■ REQUIRED ACTION
Take the entries below and print, exactly, the stretch from the line containing "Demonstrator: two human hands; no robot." through the line containing "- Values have", both included.

■ SUPPLIED RECORDS
■ ■ ■ ■ ■

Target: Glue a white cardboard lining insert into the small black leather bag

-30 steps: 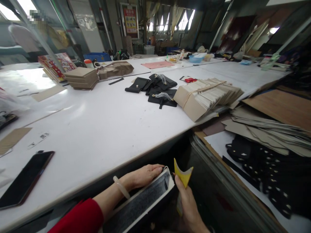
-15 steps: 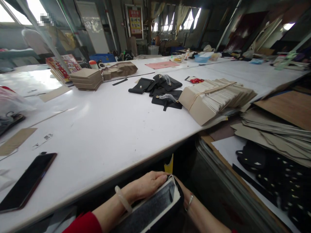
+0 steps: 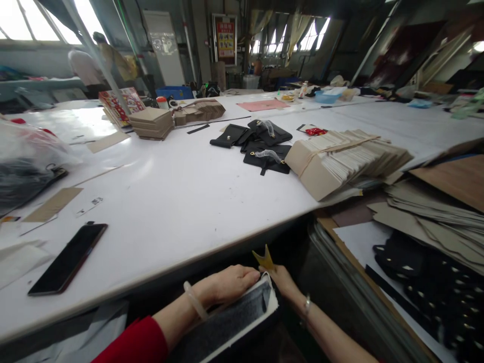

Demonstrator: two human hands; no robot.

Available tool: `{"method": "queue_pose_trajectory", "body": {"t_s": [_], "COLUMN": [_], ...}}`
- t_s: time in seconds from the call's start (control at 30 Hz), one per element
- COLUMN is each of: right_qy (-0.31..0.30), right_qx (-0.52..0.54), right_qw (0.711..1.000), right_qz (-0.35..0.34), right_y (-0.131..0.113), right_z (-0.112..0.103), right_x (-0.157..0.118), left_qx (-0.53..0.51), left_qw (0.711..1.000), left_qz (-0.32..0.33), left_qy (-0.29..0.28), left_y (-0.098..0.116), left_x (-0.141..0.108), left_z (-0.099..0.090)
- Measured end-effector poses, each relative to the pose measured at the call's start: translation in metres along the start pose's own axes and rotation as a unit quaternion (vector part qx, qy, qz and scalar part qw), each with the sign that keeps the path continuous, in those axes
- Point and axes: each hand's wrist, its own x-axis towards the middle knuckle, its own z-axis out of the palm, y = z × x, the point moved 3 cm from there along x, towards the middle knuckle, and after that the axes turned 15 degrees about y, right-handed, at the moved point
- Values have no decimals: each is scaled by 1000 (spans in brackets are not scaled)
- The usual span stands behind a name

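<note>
Below the table's front edge, a dark, open, box-shaped piece [image 3: 242, 317] with a pale raw rim lies tilted in front of me; its lower part runs out of view. My left hand [image 3: 232, 283] is closed over its far long side, with the fingertips near the far corner. Just beyond that corner, my right hand [image 3: 283, 280] is closed on a flat yellow forked piece [image 3: 265, 259], whose two prongs point up and away. Some of the right fingers are hidden behind the corner.
The white table [image 3: 181, 201] carries a phone [image 3: 68, 259], black flap pieces with wrapped handles [image 3: 266, 156] and a tied bundle of grey boards [image 3: 340, 161]. A plastic bag [image 3: 34, 161] lies left. On the right are stacked boards [image 3: 434, 217] and black studded pieces [image 3: 427, 282]. Two people [image 3: 121, 63] stand far back.
My right hand has come out from beside the box-shaped piece to its far corner, and more of the yellow forked piece shows. My left hand stays on the far side. The view has shifted left.
</note>
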Motion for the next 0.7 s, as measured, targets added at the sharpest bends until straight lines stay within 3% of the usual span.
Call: {"method": "queue_pose_trajectory", "body": {"t_s": [0.1, 0.17, 0.23, 0.3, 0.33, 0.4, 0.53, 0.7], "right_qy": [-2, -68, -166, -202, -186, -102, 45, 29], "right_qx": [-47, -85, -188, -311, -355, -396, -447, -485], "right_qw": [999, 992, 967, 928, 909, 885, 820, 730], "right_qz": [22, 57, 47, -48, -112, -222, -355, -481], "right_y": [-7, -17, -31, -50, -60, -79, -107, -128], "right_z": [-54, -83, -95, -93, -89, -79, -66, -45], "right_x": [-8, -21, -36, -43, -44, -40, -27, -18], "left_qx": [-1, -10, -23, -37, -45, -58, -86, -127], "left_qw": [1000, 1000, 999, 998, 996, 994, 989, 985], "left_qz": [2, -5, -21, -45, -59, -82, -99, -84], "left_qy": [5, 8, 17, 33, 40, 51, 67, 84], "left_y": [-1, 0, 0, -2, -3, -7, -12, -8], "left_x": [2, 1, 0, -1, -1, -1, 0, -2], "left_z": [0, -1, -3, -3, -3, -2, 1, 0]}}
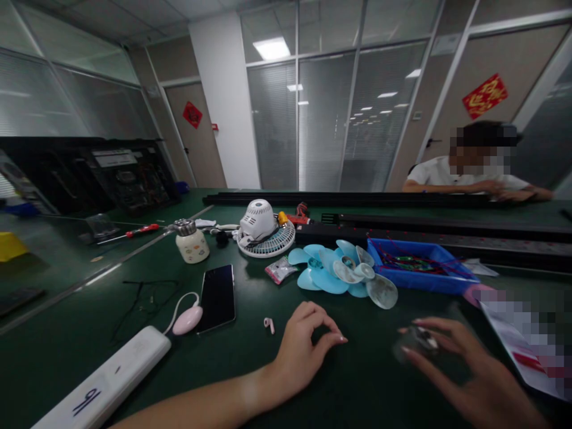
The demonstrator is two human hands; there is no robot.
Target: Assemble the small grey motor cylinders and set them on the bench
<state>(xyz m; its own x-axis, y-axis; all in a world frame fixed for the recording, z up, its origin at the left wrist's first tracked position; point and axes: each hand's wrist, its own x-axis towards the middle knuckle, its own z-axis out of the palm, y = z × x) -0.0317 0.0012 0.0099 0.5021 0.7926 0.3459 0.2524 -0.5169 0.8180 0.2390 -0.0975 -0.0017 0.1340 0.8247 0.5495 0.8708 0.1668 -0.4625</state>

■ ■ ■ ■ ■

■ RESPONSE AREA
Demonstrator: two human hands; no robot.

Available tool: `{"method": "queue_pose_trajectory", "body": {"t_s": [_], "COLUMN": [_], ...}}`
- t_s: time in seconds from the call's start (control at 30 Hz), one per element
- COLUMN is each of: right_qy (-0.31..0.30), right_qx (-0.52..0.54), right_qw (0.711..1.000), right_qz (-0.35..0.34), right_y (-0.131..0.113), right_z (-0.112..0.103), right_x (-0.157..0.118), left_qx (-0.53..0.51), left_qw (0.711..1.000), left_qz (-0.32..0.33), left_qy (-0.29..0.28), left_y (-0.098..0.116), left_x (-0.141..0.108), left_z (-0.099..0.090)
- Measured end-effector poses, each relative to the pose measured at the call's start: translation in metres along the start pose's own axes and rotation as a unit quaternion (vector part qx, qy, qz and scalar part qw), each with the sign that keeps the path continuous, in those axes
- Point and axes: each hand's wrist, its own x-axis towards the middle knuckle, its own z-axis out of the palm, y = z × x, the point moved 3 cm from there along x, towards the middle knuckle, and after that the axes turned 15 degrees about y, right-handed, at the moved point
- Values have no decimals: each is scaled by 1000 (spans in brackets are not scaled)

With this, there is nothing more to the exercise.